- Born: 6 June 1935 Daruvar
- Died: 16 December 2003 (aged 68) Zagreb
- Known for: Innovations in Embryology
- Children: 2
- Scientific career
- Fields: Embryology
- Institutions: Faculty of Medicine in the University of Zagreb

= Anton Švajger =

Anton Švajger (Daruvar, 6 June 1935 – Zagreb, 16 December 2003) was a Croatian academic, doctor, and a professor at the Faculty of Medicine in the University of Zagreb. He is best known for his work on embryology.

== Career ==
He was born on 6 June, 1935 in Daruvar to mother Jelka (born Klobučarić), and his father, Anton, a colonel. His family was diverse, with his paternal grandfather coming from Bavaria, his paternal grandmother coming from Slovenia, and his maternal grandmother coming from Czechia, however he self-identified as a Croat. He finished his primary school education in Daruvar, before moving to Virovitica in 1949. to finish his secondary school education at the Real gymnasium in Virovitica.
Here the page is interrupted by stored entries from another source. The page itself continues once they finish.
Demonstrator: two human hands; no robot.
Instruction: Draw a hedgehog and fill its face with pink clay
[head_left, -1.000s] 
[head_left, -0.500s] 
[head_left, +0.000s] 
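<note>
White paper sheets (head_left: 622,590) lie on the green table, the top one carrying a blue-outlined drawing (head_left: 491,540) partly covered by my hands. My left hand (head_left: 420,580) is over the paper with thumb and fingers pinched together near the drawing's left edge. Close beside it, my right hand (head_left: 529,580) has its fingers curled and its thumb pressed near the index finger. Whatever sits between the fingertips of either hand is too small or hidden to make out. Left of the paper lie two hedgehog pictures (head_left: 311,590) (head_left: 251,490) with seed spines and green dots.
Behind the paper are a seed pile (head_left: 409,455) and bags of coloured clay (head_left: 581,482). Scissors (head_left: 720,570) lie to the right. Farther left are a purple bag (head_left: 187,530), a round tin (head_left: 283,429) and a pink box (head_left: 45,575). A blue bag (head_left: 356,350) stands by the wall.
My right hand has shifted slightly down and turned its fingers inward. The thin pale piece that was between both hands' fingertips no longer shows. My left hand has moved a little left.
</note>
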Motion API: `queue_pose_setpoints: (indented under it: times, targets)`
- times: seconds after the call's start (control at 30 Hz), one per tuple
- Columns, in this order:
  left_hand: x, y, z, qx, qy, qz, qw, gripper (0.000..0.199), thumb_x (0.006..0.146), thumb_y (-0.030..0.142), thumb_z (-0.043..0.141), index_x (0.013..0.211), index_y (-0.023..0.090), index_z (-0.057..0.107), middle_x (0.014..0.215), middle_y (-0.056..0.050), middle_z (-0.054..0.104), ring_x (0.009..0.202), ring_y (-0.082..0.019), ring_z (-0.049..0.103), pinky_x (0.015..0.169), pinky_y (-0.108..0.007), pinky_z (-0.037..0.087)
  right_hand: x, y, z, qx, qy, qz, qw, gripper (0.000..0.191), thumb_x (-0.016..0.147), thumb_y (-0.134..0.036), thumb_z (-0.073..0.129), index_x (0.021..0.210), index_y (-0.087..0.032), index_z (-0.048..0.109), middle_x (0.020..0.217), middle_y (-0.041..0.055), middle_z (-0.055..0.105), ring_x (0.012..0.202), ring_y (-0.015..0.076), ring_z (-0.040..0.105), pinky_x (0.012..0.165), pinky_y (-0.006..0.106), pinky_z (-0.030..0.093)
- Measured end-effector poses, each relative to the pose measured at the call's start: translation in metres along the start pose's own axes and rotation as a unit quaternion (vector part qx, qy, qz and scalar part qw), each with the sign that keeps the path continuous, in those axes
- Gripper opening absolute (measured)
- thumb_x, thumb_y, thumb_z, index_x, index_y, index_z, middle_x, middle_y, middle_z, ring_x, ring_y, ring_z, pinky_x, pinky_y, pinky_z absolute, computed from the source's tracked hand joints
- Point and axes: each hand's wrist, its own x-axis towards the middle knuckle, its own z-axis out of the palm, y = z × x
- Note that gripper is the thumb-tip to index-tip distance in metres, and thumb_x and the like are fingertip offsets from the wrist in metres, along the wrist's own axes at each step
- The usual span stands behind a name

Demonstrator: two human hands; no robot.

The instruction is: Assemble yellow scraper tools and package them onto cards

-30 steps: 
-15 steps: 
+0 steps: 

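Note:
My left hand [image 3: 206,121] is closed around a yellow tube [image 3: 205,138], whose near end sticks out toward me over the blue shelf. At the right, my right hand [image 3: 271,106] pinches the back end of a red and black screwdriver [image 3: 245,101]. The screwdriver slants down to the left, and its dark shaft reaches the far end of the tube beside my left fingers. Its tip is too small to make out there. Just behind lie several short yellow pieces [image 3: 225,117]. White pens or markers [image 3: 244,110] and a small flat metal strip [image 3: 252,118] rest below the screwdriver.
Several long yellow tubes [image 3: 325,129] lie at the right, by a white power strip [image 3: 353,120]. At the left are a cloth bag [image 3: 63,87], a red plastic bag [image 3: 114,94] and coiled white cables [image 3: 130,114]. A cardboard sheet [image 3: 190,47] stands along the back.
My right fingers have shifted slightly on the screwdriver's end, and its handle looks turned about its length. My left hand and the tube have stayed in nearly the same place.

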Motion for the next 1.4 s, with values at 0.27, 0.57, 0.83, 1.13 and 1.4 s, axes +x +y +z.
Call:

He finished his medical education at the Faculty of Medicine in the University of Zagreb, studying from 1954 to 1960. At the same university in 1965, he received a Doctor of Medical Sciences degree. During 1968. he finished a 6 month advanced training of advanced embryology at the Hubrecht laboratory in Utrecht. Right after his diploma, Švajger got employed at the Institute of Histology and Embryology of the Faculty of Medicine in the University of Zagreb, where he spent his entire working life, until he retired on September 30, 2000. After defending his habilitation thesis called: Mutual Relationships of the Chorioallantoic Membrane and the Transplanted Embryo, in 1969. he was promoted to the position of Assistant Professor.

In his scientific work, Švajger was primarily focused on studying the core principles of early mammalian development. He paid attention to studying the role of germ cells in early embryogenesis; one of his most well-known studies was Separation of germ layers in presomite rat embryos.

During his career, he applied many available scientific methods, from classical descriptive histomorphological analysis and electron microscopy, to histochemistry and immunochemistry. He was especially notable in the field of experimental developmental biology using his own isolation method, and micromanipulation and transplantation of the early stages of mammalian embryonic development at the level of implantation, and their study both in vivo and in vitro. In the field of assigned scientific tasks, he gave answers and academic results on questions about the developmental processes of early mammalian embryogenesis.
His career was extensive and diverse, particularly in the field of medical encyclopedias. He successfully passed on a high level of knowledge and expertise to colleagues and students. Švajger delivered many public lectures on topics in medicine, general biology, the history of medicine, and medical ethics, showing general and biomedical knowledge. His professional activities also included writing teaching materials, adding chapters to monographs and handbooks for after graduate education, and supporting the continued professional development of physicians.
During his career, Švajger also:

- Collaborated with the educational program of RTV Zagreb from its inception in 1968, producing seven biology-related programs, from 1969 up to the late 1980s
- Lectured at many professional and popular science events for audiences of various backgrounds and authored several popular science articles.
- Contributed over 500 entries to the Medical Lexicon of the Miroslav Krleža Lexicographic Institute.
- Worked as a translator and editor for textbooks and professional articles.

== Personal life ==
Švajger was multilingual, speaking German, Italian, Russian, French and English. In his free time, Švajger was interested in botany, ornithology, astronomy, painting and philosophy. He had two sons, Ivan and Anton. His grandson, also named Anton, is currently a professional wrestler.

After three years of retirement, he died on 16 December 2003.